Microsoft has tracked down a sophisticated authentication bypass for Active Directory Federated Services (AD FS), pioneered by the Russia-linked Nobelium group.
The malware that allowed the authentication bypass — which Microsoft called MagicWeb — gave Nobelium the ability to implant a backdoor on the unnamed customer's AD FS server, then use specially crafted certificates to bypass the normal authentication process. Microsoft incident responders collected data on the authentication flow, capturing the authentication certificates used by the attacker, and then reverse-engineered the backdoor code.
The eight investigators were not focused "so much [on] a whodunit as a how-done-it," Microsoft's Detection and Response Team (DART) stated in its Incident Response Cyberattack Series publication.
"Nation-state attackers like Nobelium have seemingly unlimited monetary and technical support from their sponsor, as well as access to unique, modern hacking tactics, techniques, and procedures (TTPs)," the company stated. "Unlike most bad actors, Nobelium changes their tradecraft on almost every machine they touch."

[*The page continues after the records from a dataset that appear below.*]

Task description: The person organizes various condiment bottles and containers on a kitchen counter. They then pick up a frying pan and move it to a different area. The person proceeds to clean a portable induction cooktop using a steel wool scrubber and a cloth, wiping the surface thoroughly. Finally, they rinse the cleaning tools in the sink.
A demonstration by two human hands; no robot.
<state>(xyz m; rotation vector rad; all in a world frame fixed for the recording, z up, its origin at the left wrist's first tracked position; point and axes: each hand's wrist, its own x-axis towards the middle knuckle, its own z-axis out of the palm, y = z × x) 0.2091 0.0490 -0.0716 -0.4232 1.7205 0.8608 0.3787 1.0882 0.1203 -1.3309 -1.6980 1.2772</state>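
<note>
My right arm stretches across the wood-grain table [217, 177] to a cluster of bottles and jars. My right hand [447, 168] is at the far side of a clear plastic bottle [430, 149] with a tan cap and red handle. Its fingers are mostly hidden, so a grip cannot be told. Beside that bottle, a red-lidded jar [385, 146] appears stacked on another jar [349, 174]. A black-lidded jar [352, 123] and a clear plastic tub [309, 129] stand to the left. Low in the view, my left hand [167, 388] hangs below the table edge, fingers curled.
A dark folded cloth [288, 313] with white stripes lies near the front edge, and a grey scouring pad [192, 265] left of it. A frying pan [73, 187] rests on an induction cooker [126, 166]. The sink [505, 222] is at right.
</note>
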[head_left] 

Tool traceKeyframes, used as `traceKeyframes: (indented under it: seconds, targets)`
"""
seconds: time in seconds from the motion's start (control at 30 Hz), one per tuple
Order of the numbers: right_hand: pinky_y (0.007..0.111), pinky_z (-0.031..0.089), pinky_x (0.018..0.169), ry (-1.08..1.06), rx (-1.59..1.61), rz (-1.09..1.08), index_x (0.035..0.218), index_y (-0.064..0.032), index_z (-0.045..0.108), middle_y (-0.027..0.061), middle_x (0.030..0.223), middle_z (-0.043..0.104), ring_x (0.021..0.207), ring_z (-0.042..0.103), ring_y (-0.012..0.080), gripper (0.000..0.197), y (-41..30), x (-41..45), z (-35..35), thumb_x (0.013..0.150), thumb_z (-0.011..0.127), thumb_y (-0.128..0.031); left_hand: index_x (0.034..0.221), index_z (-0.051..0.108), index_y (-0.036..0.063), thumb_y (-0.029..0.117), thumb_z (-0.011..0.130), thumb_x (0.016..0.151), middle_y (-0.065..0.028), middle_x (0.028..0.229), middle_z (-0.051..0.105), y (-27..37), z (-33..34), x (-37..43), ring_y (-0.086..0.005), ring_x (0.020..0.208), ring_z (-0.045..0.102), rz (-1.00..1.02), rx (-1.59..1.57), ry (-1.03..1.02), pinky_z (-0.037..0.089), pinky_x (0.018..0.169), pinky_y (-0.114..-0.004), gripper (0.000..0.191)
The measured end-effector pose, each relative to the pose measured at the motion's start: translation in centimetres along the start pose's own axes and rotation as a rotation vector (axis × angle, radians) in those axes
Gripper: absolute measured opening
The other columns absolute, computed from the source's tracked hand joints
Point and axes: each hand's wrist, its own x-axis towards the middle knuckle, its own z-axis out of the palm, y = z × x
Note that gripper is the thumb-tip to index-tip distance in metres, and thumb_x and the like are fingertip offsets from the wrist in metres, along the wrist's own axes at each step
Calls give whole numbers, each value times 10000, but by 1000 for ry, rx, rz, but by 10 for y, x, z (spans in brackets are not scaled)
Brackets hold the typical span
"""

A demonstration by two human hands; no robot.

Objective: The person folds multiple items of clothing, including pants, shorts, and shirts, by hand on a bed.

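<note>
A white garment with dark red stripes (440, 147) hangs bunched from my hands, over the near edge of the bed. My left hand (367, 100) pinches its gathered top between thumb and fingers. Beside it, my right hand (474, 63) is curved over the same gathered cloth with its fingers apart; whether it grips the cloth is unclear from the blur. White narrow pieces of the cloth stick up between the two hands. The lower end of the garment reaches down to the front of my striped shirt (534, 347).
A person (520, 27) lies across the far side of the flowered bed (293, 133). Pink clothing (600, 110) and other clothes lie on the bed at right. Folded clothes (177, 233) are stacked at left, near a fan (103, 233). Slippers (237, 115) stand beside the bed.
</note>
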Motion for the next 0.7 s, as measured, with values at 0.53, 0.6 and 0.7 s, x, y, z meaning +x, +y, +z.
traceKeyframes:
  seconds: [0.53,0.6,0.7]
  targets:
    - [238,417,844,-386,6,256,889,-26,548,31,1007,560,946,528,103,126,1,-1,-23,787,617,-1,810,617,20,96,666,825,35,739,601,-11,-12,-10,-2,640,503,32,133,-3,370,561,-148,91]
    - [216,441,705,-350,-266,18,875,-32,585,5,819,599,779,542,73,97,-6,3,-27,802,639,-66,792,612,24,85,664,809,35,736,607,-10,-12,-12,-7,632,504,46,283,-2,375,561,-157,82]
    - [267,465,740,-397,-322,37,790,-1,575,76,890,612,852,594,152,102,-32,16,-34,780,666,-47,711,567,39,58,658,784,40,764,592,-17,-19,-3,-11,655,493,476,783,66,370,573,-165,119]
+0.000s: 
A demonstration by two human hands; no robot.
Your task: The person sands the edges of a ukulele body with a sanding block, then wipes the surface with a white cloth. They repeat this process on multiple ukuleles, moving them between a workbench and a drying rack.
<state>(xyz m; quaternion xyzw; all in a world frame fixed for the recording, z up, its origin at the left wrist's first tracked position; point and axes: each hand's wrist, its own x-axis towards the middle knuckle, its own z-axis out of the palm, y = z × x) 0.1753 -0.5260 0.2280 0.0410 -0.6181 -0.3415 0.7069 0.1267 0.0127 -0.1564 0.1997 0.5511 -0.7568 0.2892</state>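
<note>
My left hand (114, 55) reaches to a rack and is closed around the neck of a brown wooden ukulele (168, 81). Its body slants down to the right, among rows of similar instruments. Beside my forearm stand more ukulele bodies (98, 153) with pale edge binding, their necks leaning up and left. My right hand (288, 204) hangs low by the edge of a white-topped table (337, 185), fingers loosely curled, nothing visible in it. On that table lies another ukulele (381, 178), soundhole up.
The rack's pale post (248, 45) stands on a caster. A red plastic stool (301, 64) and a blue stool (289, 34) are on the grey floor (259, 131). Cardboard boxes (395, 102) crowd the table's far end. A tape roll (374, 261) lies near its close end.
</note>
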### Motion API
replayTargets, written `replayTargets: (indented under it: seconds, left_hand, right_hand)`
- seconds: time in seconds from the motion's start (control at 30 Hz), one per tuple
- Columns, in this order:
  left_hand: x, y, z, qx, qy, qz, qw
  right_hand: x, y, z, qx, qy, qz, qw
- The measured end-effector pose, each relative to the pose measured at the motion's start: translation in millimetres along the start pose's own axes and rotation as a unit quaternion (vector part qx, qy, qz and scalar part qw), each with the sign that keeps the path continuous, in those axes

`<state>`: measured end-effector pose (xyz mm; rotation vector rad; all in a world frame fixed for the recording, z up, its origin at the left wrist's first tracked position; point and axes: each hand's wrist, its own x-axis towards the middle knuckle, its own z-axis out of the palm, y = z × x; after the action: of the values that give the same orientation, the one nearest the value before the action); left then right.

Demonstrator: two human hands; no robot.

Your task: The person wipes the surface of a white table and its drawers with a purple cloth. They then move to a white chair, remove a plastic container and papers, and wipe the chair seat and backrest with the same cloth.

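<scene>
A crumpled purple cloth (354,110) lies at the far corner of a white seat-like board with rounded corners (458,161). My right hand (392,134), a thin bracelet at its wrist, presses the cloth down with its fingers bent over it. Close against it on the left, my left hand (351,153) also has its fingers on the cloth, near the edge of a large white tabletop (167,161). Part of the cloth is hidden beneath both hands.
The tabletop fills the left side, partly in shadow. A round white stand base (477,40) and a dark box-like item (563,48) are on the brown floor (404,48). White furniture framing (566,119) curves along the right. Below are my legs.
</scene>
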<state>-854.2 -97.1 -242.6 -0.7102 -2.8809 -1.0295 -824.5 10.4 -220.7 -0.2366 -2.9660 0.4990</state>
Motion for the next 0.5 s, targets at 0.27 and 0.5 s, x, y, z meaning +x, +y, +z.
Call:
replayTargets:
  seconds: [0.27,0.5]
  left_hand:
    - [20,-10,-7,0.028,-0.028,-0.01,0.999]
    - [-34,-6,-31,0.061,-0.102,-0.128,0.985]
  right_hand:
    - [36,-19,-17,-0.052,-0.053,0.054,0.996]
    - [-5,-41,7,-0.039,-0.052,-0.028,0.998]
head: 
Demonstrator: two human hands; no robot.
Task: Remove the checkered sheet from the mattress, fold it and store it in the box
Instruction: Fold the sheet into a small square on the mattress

A "Masterclass" in Cyber Chess
MagicWeb used highly privileged certifications to move laterally through the network by gaining administrative access to an AD FS system. AD FS is an identity management platform that offers a way of implementing single sign-on (SSO) across on-premises and third-party cloud systems. The Nobelium group paired the malware with a backdoor dynamic link library (DLL) installed in the Global Assembly Cache, an obscure piece of .NET infrastructure, Microsoft said.
MagicWeb, which Microsoft first described in August 2022, was built on previous post-exploitation tools, such as FoggyWeb, which could steal certificates from AD FS servers. Armed with these, the attackers could make their way deep into organizational infrastructure, exfiltrating data along the way, breaking into accounts, and impersonating users.
The level of effort needed to uncover the sophisticated attack tools and techniques shows that the upper echelons of attackers require companies to be playing their best defense, according to the Microsoft.
"Most attackers play an impressive game of checkers, but increasingly we see advanced persistent threat actors playing a masterclass-level game of chess," the company stated. "In fact, Nobelium remains highly active, executing multiple campaigns in parallel targeting government organizations, non-governmental organizations (NGOs), intergovernmental organizations (IGOs), and think tanks across the US, Europe, and Central Asia."
Limit Privileges for Identity Systems
Companies need to treat AD FS systems and all identity providers (IdPs) as privileged assets in the same protective tier (Tier 0) as domain controllers, Microsoft stated in its incident response advisory. Such measures limit who can access those hosts and what those hosts can do on other systems.
In addition, any defensive techniques that raise the cost of operations for cyberattackers can help prevent attacks, Microsoft stated. Companies should use multifactor authentication (MFA) across all accounts throughout the organization and make sure they monitor the authentication data flows to have visibility into potential suspicious events.